Puisque l’annulation du contrat d’assurance a pour conséquence de replacer les parties dans l’état dans lequel elles se trouveraient si le contrat n’avait pas existé, M. [S] sera condamné à payer la somme de 28 000 euros à la MAIF au titre de la répétition de l’indu.
II – Sur les demandes indemnitaires
Sur les frais d’expertise
La MAIF demande le remboursement de la somme de 780 euros au titre des frais d’expertise qu’elle a engagés.
Elle produit :
— la facture n°12649 en date du 7 décembre 2022 établie par le docteur [J] [T] confirmant le montant de ses honoraires à la somme totale de 780 euros pour une expertise de Mme [E] en date du 29 novembre 2022,
— une attestation de la responsable comptabilité de la MAIF en date du 30 mai 2023 qui certifie avoir émis le règlement de la somme de 780 euros en date du 19 décembre 2022.
Par conséquent, M. [S] sera condamné au versement de la somme de 780 euros indûment versée par la MAIF.
Sur le préjudice moral
La MAIF sollicite le versement de la somme de 2000 euros au titre de son préjudice moral sans justifier de tracas distincts outrepassant ceux inhérents à une procédure judiciaire, engendrant un préjudice indemnisable.
La MAIF sera déboutée de sa demande.
Sur les autres demandes
Sur les dépens
Aux termes de l’article 696 du code de procédure civile, la partie perdante est condamnée aux dépens, à moins que le juge, par décision motivée, n’en mette la totalité ou une fraction à la charge d’une autre partie.
M. [S], qui succombe à l’instance, sera condamné aux dépens.
Sur les frais irrépétibles
Les dispositions de l’article 700 du code de procédure civile permettent au juge de condamner la partie tenue aux dépens ou qui perd son procès à payer à l’autre partie la somme qu’il détermine, au titre des frais exposés et non compris dans les dépens. Dans tous les cas, le juge tient compte de l’équité ou de la situation économique de la partie condamnée. Il peut, même d’office, pour des raisons tirées des mêmes considérations, dire qu’il n’y a pas lieu à ces condamnations.
Il serait, inéquitable de laisser à la charge de la société demanderesse les frais irrépétibles qu’elle a dû engager pour faire valoir ses droits et il convient de lui allouer la somme de 3 000 euros sur le fondement de l’article 700 du code de procédure civile.

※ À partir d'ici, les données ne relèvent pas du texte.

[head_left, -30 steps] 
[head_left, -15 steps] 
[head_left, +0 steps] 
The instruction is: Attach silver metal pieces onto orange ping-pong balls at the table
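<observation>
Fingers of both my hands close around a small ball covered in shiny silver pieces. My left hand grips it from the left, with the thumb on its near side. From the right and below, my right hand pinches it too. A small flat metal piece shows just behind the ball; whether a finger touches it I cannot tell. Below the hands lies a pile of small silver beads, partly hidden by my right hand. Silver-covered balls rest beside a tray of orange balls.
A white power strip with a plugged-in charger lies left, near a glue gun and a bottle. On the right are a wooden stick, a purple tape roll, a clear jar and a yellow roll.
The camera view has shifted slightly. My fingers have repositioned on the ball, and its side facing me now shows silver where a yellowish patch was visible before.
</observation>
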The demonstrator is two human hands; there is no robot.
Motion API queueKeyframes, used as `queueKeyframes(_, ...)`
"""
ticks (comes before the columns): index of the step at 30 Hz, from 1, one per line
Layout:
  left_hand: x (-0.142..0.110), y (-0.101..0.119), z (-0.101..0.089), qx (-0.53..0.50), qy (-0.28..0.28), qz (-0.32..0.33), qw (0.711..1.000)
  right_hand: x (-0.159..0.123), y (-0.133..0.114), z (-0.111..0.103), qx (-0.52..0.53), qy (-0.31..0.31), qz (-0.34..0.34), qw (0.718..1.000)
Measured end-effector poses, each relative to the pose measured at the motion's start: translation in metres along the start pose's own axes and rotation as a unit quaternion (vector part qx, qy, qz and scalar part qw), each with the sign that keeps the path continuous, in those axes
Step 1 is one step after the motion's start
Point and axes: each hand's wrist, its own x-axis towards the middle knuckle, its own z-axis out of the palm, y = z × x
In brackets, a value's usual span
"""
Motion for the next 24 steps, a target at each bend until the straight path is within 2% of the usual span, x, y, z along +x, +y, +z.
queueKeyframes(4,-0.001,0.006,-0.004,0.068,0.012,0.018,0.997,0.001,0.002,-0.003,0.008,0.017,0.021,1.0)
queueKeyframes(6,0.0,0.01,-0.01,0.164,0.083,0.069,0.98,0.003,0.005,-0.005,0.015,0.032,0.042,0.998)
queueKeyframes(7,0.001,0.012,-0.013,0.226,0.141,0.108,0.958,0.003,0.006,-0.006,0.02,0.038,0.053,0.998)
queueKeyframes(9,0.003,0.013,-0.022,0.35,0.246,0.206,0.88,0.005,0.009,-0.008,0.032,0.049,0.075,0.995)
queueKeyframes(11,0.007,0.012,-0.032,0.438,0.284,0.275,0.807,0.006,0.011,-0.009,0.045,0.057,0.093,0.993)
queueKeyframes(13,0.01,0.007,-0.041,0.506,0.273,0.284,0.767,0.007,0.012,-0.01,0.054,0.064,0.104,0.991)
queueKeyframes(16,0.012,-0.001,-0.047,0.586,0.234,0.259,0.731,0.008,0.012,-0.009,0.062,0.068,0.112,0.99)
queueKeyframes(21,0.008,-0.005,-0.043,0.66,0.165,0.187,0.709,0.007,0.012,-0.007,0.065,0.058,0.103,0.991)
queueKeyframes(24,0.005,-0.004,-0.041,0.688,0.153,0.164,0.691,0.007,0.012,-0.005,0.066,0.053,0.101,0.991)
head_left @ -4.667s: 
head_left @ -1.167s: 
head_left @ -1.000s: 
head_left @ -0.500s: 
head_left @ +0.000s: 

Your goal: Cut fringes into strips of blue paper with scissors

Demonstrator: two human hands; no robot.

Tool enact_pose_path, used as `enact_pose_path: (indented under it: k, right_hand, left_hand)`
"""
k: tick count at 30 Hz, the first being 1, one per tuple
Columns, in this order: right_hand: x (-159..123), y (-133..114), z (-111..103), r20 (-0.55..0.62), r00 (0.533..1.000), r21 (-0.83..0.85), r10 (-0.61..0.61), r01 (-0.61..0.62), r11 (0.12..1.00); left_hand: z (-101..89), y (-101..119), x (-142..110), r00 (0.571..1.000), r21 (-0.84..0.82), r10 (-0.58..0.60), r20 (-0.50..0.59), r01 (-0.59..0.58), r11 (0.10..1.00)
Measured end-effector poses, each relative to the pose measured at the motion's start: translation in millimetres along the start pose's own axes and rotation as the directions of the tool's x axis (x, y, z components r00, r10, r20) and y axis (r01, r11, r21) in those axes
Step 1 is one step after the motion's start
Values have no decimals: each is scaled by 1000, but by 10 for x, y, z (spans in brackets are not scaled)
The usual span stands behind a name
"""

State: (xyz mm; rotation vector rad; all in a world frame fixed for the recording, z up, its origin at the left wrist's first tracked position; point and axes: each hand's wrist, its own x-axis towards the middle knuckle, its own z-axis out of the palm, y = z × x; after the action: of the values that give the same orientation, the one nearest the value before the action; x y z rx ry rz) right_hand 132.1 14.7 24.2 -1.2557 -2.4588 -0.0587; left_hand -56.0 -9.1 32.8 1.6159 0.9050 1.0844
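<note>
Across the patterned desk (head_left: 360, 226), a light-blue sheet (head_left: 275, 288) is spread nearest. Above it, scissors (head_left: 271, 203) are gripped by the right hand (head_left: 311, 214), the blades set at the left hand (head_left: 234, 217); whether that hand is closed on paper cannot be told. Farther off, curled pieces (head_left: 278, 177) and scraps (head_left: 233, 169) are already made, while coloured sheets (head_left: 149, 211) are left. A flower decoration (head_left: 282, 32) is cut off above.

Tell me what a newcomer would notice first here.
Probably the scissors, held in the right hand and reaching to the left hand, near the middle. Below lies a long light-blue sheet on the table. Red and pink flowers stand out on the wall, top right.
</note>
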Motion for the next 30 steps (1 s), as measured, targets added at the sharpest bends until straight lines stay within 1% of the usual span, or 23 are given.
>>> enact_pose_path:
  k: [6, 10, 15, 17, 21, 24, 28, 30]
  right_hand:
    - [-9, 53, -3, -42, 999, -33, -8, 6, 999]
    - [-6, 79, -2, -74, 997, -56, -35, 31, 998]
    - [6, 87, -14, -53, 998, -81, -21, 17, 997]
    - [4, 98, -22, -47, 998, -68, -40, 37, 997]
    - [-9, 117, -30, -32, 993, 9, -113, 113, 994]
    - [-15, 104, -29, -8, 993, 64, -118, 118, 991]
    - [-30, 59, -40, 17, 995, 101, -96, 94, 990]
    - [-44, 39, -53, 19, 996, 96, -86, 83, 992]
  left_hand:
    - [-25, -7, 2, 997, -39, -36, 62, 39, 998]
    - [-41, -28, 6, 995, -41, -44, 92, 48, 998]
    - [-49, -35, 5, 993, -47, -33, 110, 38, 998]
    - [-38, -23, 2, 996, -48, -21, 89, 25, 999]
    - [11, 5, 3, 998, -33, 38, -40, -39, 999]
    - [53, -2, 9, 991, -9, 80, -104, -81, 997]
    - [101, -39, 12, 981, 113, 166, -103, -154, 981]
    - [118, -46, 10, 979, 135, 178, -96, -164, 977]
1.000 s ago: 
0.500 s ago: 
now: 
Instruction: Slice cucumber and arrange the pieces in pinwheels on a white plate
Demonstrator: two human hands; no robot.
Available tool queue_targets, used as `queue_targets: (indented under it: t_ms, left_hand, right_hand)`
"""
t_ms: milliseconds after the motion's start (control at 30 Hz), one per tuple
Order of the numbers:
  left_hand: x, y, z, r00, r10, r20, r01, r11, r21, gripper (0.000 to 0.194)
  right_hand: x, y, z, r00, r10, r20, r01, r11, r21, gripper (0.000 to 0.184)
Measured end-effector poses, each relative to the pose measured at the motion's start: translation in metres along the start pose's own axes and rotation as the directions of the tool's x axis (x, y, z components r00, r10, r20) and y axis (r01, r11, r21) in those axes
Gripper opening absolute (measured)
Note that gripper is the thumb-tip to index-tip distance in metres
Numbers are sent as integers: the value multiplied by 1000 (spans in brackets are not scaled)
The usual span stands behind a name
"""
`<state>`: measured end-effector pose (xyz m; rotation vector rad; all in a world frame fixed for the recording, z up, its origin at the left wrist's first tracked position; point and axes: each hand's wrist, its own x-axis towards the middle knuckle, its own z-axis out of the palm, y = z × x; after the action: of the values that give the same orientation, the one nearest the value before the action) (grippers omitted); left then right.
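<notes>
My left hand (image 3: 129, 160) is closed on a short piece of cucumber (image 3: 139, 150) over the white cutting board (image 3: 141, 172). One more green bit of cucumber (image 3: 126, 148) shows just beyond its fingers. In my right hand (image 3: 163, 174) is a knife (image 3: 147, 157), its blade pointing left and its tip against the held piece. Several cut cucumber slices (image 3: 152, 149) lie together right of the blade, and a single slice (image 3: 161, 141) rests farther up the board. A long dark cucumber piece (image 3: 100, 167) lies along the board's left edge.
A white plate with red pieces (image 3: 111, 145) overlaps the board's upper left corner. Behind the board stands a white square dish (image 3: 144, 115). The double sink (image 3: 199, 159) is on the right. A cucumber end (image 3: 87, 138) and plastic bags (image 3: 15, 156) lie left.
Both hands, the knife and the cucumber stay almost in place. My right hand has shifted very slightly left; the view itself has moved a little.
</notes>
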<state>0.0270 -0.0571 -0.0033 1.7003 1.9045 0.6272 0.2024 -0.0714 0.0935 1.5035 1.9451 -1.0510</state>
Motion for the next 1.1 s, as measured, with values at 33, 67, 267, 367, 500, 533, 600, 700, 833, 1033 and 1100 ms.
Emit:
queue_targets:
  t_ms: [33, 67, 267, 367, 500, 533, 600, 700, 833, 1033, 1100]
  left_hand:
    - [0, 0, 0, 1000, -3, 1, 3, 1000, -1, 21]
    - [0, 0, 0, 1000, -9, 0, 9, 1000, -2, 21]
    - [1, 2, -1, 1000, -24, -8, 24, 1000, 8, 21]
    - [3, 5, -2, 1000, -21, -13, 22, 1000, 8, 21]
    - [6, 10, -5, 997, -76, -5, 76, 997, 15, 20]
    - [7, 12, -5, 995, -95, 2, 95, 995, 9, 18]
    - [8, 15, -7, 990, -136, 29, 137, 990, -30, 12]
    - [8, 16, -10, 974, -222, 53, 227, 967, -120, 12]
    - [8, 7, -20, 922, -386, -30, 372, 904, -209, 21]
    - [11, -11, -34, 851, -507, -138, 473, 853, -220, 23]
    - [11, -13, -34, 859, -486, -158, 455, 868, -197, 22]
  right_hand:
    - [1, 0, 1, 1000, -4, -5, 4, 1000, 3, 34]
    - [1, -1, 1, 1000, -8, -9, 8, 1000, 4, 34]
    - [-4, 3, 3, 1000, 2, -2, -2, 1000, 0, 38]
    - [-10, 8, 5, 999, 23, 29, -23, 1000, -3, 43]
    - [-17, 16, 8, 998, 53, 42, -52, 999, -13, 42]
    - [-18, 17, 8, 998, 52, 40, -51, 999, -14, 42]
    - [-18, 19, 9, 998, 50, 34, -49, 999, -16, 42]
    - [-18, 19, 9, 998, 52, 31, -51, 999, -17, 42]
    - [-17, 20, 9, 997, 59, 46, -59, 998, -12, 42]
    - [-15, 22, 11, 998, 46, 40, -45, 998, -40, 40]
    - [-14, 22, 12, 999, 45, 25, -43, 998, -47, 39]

Sur l’exécution provisoire
Enfin, il est rappelé que l’exécution provisoire est de droit sans qu’il ne soit besoin de l’ordonner.
PAR CES MOTIFS
Le tribunal, statuant par jugement mis à disposition au greffe, contradictoire et en premier ressort,
PRONONCE la nullité du contrat d’assurance du scooter de marque Kymco immatriculé [Immatriculation 5] intervenu entre M. [I] [S] et la compagnie d’assurance mutuelle la Mutuelle Assurance Instituteur France en date du 6 mai 2021 à 9h19 ;
CONDAMNE M. [I] [S] à payer à la compagnie d’assurance mutuelle la Mutuelle Assurance Instituteur France la somme de 28 000 euros au titre de la provision indûment versée ;
CONDAMNE M. [I] [S] à payer à la compagnie d’assurance mutuelle la Mutuelle Assurance Instituteur France la somme de 780 euros au titre des frais d’expertise médicale indûment versés ;
DÉBOUTE la compagnie d’assurance mutuelle la Mutuelle Assurance Instituteur France de sa demande au titre du préjudice moral ;
CONDAMNE M. [I] [S] à verser à la compagnie d’assurance mutuelle la Mutuelle Assurance Instituteur France la somme de 3000 euros au titre de l’article 700 du code de procédure civile,
CONDAMNE M. [I] [S] aux dépens de l’instance,
RAPPELLE que l’exécution provisoire est de droit.